Jetzt war die Losung "Alle Macht den Sowjets!" falsch geworden. Doch am 7.Oktober gewannen die Bolschewiki in Petersburg die Mehrheit im Sowjet (351 Sitze von 710; auf dem Gesamtrussischen Sowjetkongress im Juni/Juli waren es noch 105 von 1000 Delegierten gewesen), danach in Moskau, Taschkent, Kasan, Reval, Kaluga usw. Am 8.Oktober wurden Trotzki Vorsitzender des Petersburger, Nogin des Moskauer Sowjets. Jetzt wurde die Losung "Alle Macht den Sowjets!" wieder richtig und war verknüpft mit der Frage des bewaffneten Aufstands. Was diesen angeht, so endete er in Petrograd mit fünf Gefallenen, in Moskau mit einigen Dutzend Toten.
Als im Ergebnis des Aufstands der Gesamtrussische Sowjet eine Exekutive gab, waren 62 seiner 102 Mitglieder Bolschewiki. Der erste Rat der Volkskommissare bestand nur aus Bolschewiki.

Wie war es um den Terror, auch dem der Tscheka bestellt?

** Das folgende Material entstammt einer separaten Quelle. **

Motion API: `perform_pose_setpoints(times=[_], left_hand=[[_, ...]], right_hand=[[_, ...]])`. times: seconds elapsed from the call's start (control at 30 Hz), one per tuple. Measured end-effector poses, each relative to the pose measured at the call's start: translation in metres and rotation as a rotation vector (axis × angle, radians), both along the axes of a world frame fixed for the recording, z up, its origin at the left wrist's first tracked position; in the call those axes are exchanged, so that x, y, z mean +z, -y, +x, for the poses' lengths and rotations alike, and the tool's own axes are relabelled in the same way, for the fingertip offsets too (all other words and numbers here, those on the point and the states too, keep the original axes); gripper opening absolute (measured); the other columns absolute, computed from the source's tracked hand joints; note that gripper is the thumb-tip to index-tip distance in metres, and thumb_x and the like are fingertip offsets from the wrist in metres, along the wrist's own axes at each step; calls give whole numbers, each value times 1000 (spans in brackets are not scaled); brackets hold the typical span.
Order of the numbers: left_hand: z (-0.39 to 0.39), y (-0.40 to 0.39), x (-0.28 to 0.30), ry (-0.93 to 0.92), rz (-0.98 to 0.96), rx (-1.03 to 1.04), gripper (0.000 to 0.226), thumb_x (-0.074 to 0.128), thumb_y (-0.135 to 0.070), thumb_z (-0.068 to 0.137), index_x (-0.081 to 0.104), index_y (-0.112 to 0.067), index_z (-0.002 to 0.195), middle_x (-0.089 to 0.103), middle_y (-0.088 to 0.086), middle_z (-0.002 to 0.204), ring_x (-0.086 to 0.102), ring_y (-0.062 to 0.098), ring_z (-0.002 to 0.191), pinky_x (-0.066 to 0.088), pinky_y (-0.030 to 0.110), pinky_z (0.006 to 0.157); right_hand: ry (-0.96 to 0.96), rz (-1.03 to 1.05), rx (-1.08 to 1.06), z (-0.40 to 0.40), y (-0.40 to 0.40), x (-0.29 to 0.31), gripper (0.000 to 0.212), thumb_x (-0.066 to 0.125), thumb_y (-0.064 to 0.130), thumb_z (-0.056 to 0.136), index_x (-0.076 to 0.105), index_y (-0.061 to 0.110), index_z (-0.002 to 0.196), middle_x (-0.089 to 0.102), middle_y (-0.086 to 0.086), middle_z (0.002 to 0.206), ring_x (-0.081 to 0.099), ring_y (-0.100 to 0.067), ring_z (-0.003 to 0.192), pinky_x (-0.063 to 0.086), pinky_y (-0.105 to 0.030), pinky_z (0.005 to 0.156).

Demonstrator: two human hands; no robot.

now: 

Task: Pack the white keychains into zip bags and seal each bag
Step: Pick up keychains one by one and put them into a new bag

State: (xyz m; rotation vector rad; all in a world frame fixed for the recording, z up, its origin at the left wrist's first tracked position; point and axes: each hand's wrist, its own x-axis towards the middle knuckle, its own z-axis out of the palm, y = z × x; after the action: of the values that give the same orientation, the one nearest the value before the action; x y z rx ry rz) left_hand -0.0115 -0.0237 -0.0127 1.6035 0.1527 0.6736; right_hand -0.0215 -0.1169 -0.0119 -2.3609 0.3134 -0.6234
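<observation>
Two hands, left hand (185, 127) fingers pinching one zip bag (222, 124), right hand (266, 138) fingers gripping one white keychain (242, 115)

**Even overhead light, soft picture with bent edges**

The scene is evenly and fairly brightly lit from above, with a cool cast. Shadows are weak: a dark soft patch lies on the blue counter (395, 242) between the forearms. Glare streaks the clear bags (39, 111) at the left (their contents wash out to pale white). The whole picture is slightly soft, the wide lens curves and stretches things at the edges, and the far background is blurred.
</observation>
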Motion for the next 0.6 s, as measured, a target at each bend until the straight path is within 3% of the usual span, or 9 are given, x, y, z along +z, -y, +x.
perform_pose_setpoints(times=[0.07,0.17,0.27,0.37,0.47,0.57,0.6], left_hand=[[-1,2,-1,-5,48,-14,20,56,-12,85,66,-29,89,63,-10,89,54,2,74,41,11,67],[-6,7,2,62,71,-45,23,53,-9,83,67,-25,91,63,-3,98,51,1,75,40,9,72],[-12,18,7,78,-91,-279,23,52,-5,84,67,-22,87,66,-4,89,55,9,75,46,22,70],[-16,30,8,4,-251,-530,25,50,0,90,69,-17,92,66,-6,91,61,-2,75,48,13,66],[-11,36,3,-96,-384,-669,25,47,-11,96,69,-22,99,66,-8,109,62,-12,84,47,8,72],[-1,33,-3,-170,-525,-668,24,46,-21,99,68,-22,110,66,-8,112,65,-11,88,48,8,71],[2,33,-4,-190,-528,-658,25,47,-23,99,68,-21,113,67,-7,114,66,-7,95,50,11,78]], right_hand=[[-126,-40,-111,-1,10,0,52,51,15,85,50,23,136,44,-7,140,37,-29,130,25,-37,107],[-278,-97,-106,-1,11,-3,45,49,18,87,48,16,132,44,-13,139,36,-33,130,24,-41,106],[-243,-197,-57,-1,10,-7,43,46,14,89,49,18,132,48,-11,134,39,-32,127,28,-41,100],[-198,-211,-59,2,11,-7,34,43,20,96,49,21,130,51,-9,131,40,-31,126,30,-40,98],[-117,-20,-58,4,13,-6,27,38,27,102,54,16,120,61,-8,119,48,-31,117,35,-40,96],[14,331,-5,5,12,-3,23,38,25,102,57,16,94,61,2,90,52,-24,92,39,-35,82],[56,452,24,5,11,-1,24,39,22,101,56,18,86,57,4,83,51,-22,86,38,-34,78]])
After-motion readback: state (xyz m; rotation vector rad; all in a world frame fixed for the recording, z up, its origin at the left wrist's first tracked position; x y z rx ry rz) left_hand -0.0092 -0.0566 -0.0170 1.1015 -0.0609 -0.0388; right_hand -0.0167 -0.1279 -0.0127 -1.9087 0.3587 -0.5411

Ausgangspunkt waren schwere konterrevolutionäre Aktivitäten. Die Sozialrevolutionäre glaubten, sie könnten das Sowjetsystem wieder aus den Angeln heben. Dazu versuchten sie zunächst, mit Attentaten eine allgemeine Atmosphäre der Verunsicherung zu schaffen. Am 30.8.1918 schoss die Sozialrevolutionärin Kaplan auf Lenin, der durch drei Schüsse verletzt wurde. Am gleichen Tag wurde Uritzki ermordet. Ebenso der bolschewistische Agitator Wolodarski. Es folgten Attentate auf Bucharin und Trotzki. Der deutsche Gesandte von Mirbach wurde ebenfalls durch Sozialrevolutionäre ermordet. Solche Aktionen führten zur Bildung der Tscheka unter der Führung von Dsershinski. Sie hat während des gesamten Bürgerkriegs und der ausländischen Intervention 50000 Menschen verurteilt. Über den Terror der Weißen und Interventionisten wird nicht gesprochen, doch allein in Finnland fielen diesem ein Viertel des Proletariats, 100000 Arbeiterinnen und Arbeiter, innerhalb der zwei Monate April/Mai 1918 zum Opfer.